GOAL OF THE EXERCISE:
Copy the listing below letter for letter, passing over each picture.

Top of SUPPLIED MATERIAL

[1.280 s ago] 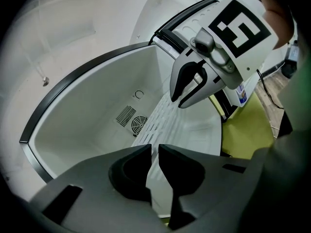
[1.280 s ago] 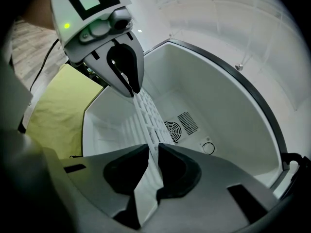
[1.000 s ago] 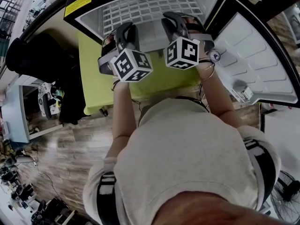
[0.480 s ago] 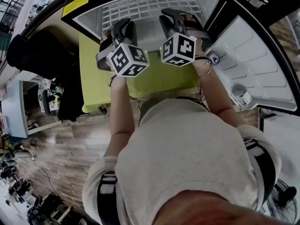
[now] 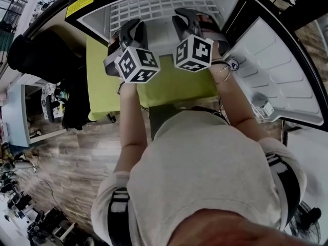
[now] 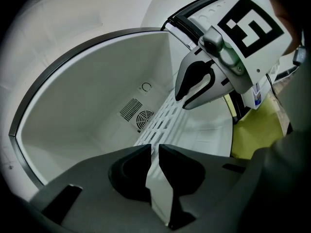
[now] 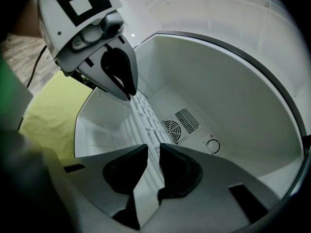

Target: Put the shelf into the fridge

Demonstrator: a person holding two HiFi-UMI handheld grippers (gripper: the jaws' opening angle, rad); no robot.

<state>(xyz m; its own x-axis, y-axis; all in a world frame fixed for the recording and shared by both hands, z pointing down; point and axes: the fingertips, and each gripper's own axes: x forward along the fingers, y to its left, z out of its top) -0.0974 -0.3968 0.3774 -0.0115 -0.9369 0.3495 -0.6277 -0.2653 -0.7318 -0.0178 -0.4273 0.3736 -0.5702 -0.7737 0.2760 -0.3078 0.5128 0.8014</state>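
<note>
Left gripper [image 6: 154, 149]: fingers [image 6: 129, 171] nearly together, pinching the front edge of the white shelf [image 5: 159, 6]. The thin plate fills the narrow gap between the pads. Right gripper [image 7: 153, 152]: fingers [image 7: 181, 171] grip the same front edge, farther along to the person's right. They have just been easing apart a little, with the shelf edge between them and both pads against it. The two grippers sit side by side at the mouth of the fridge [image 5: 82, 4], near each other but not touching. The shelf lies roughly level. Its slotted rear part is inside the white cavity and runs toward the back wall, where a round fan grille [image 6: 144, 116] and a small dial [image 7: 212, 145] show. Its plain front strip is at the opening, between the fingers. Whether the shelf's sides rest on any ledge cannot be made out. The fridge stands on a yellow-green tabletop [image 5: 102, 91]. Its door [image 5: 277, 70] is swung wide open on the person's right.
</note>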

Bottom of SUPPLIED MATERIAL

TASK OUTPUT:
[1.280 s ago] 
[1.280 s ago] 
[1.000 s ago] 
[0.480 s ago] 
[now] 
[now] 
[now] 

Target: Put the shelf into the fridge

Demonstrator: a person holding two HiFi-UMI handheld grippers (gripper: the jaws' opening angle, rad); no robot.

<state>(xyz m; its own x-axis, y-axis; all in a world frame fixed for the recording and shared by both hands, z pointing down; point and axes: the fingertips, and each gripper's own axes: x forward along the fingers, y to its left, z out of its top) -0.0974 -0.3968 0.3774 -0.0115 -0.9369 0.3495 -0.6277 -0.2653 -0.7318 -0.0178 -0.4273 0.3736 -0.5702 -0.7737 0.2760 -0.3078 0.5128 0.8014</state>
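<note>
Left gripper [image 6: 154, 149]: fingers [image 6: 129, 171] nearly together, pinching the front edge of the white shelf [image 5: 159, 6]. The thin plate fills the narrow gap between the pads. Right gripper [image 7: 153, 152]: fingers [image 7: 181, 171] grip the same front edge, farther along to the person's right. They have just been easing apart a little, with the shelf edge between them and both pads against it. The two grippers sit side by side at the mouth of the fridge [image 5: 82, 4], near each other but not touching. The shelf lies roughly level. Its slotted rear part is inside the white cavity and runs toward the back wall, where a round fan grille [image 6: 144, 116] and a small dial [image 7: 212, 145] show. Its plain front strip is at the opening, between the fingers. Whether the shelf's sides rest on any ledge cannot be made out. The fridge stands on a yellow-green tabletop [image 5: 102, 91]. Its door [image 5: 277, 70] is swung wide open on the person's right.
</note>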

No additional answer is needed here.